| Directions |
State how many lines in the records below contain the string "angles", and give nothing besides that number.

| Dataset extract |
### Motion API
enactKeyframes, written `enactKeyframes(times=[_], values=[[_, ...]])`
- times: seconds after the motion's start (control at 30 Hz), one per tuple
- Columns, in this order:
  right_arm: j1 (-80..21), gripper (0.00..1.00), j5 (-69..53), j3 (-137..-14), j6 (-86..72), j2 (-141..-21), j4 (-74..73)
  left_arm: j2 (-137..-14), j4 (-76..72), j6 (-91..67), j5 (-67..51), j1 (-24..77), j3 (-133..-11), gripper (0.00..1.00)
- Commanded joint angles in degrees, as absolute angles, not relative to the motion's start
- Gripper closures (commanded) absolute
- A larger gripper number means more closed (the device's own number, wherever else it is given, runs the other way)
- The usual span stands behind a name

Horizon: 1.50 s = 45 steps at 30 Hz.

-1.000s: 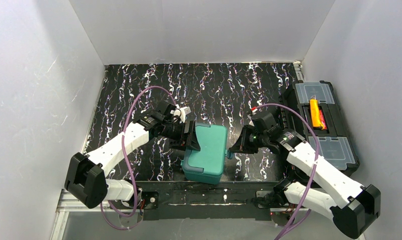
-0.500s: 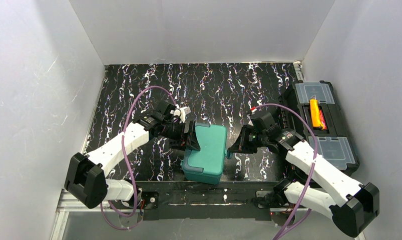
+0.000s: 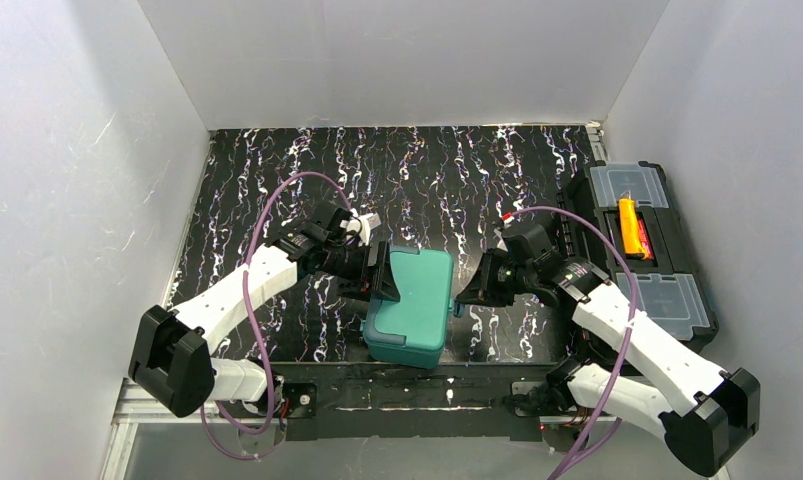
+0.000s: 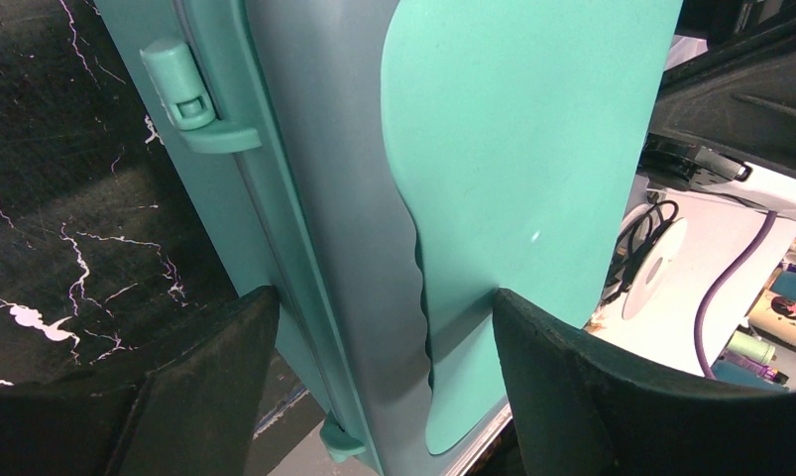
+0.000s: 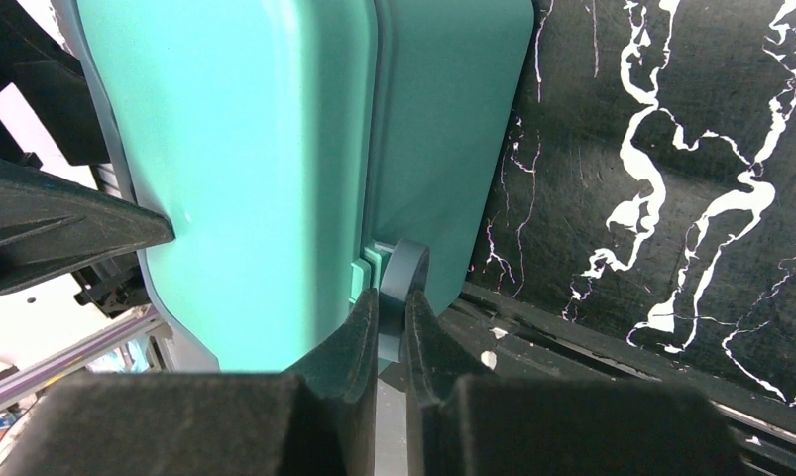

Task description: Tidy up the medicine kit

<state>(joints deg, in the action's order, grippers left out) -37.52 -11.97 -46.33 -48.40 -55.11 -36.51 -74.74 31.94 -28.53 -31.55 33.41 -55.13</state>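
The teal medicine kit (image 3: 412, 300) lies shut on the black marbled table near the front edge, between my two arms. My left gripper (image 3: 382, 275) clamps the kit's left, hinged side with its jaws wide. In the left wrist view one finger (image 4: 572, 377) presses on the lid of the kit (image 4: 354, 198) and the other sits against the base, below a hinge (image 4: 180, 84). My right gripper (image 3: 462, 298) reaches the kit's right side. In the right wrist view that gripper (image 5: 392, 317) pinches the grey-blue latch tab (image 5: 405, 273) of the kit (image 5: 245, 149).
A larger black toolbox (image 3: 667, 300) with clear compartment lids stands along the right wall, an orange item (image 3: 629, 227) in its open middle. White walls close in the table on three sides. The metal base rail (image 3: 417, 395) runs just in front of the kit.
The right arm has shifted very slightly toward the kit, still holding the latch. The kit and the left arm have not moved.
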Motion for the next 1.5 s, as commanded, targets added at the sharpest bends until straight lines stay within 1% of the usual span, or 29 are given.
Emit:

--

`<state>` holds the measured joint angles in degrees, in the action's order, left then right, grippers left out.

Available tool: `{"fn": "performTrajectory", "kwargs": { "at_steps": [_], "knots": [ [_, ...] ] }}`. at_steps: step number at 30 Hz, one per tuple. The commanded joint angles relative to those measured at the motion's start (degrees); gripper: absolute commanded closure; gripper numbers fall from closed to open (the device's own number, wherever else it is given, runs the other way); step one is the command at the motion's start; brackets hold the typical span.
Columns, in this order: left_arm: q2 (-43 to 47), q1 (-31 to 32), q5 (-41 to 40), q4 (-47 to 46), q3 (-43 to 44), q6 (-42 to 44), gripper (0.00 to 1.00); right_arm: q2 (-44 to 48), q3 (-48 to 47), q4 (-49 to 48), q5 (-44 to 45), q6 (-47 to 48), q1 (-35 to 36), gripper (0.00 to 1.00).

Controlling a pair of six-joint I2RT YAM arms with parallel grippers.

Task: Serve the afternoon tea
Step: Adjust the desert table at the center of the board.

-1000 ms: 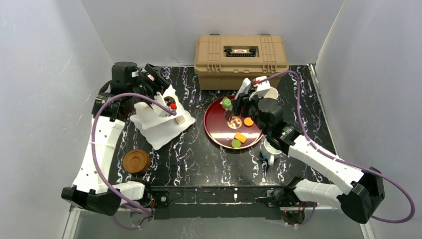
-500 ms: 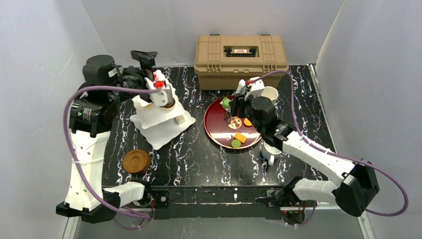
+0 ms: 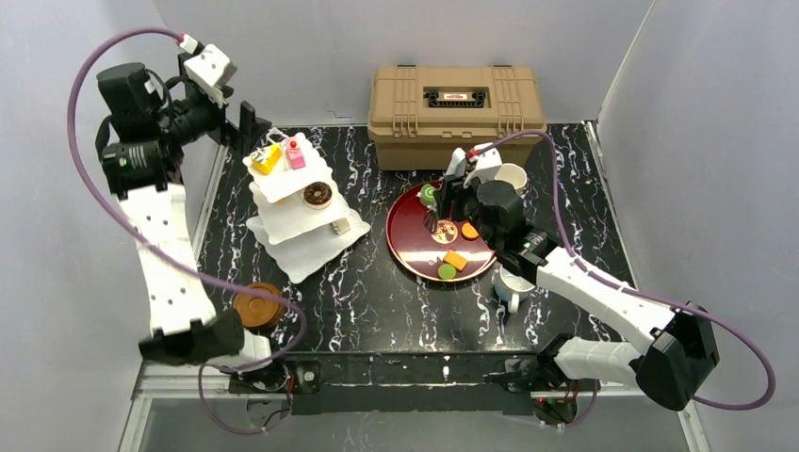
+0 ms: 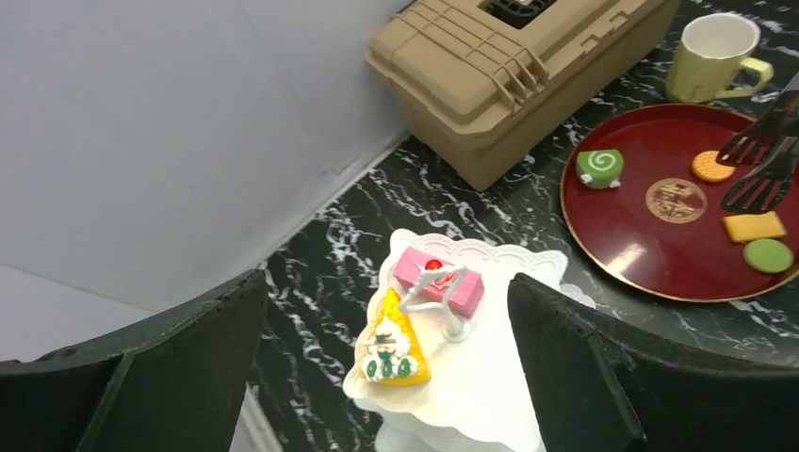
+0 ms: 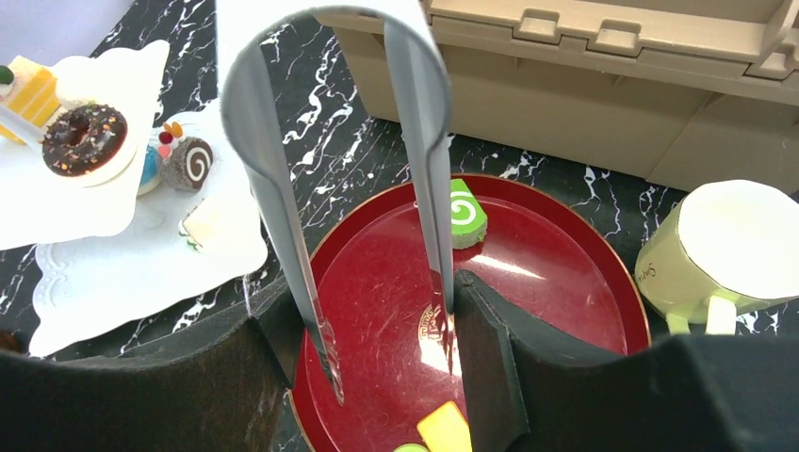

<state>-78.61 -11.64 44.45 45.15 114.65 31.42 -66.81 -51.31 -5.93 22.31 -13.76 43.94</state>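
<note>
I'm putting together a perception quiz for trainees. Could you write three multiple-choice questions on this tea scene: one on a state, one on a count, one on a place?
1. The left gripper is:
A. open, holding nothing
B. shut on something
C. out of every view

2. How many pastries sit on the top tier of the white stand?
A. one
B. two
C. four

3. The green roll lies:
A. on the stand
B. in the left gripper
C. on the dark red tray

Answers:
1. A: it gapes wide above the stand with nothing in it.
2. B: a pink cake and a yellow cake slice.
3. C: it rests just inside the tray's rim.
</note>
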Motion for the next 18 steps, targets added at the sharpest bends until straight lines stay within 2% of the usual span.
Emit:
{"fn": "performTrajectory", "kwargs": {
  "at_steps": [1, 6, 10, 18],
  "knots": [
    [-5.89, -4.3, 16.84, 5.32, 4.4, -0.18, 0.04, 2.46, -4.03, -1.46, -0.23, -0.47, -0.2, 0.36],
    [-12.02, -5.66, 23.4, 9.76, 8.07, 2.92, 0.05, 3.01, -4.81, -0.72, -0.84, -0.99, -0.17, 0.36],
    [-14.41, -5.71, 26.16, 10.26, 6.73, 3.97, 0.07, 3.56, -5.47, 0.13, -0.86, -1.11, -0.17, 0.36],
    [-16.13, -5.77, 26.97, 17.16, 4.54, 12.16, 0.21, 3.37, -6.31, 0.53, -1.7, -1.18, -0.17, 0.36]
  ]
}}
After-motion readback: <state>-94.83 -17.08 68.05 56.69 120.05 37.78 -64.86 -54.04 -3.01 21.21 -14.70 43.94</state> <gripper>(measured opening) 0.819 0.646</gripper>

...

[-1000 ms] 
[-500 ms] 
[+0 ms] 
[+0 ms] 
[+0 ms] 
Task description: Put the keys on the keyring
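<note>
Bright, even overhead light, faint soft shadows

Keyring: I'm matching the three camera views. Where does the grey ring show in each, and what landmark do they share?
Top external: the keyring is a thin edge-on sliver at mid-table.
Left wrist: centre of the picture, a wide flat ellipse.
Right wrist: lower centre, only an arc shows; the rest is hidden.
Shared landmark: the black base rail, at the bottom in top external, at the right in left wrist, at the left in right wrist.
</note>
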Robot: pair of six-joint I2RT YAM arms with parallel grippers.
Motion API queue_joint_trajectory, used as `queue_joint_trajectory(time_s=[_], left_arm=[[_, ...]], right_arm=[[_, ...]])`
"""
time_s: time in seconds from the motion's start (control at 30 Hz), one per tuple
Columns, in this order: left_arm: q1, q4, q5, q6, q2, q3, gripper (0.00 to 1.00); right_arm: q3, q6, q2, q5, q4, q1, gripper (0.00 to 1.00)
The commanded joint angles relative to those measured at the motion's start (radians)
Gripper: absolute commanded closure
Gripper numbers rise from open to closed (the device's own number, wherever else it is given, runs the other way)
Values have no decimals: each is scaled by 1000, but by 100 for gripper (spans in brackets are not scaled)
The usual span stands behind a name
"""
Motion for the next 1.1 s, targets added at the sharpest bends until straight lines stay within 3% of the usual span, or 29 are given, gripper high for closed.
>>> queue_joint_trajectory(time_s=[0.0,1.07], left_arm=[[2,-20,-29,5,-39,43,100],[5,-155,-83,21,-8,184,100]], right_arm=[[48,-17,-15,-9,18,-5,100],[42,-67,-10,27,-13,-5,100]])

| Task solution |
4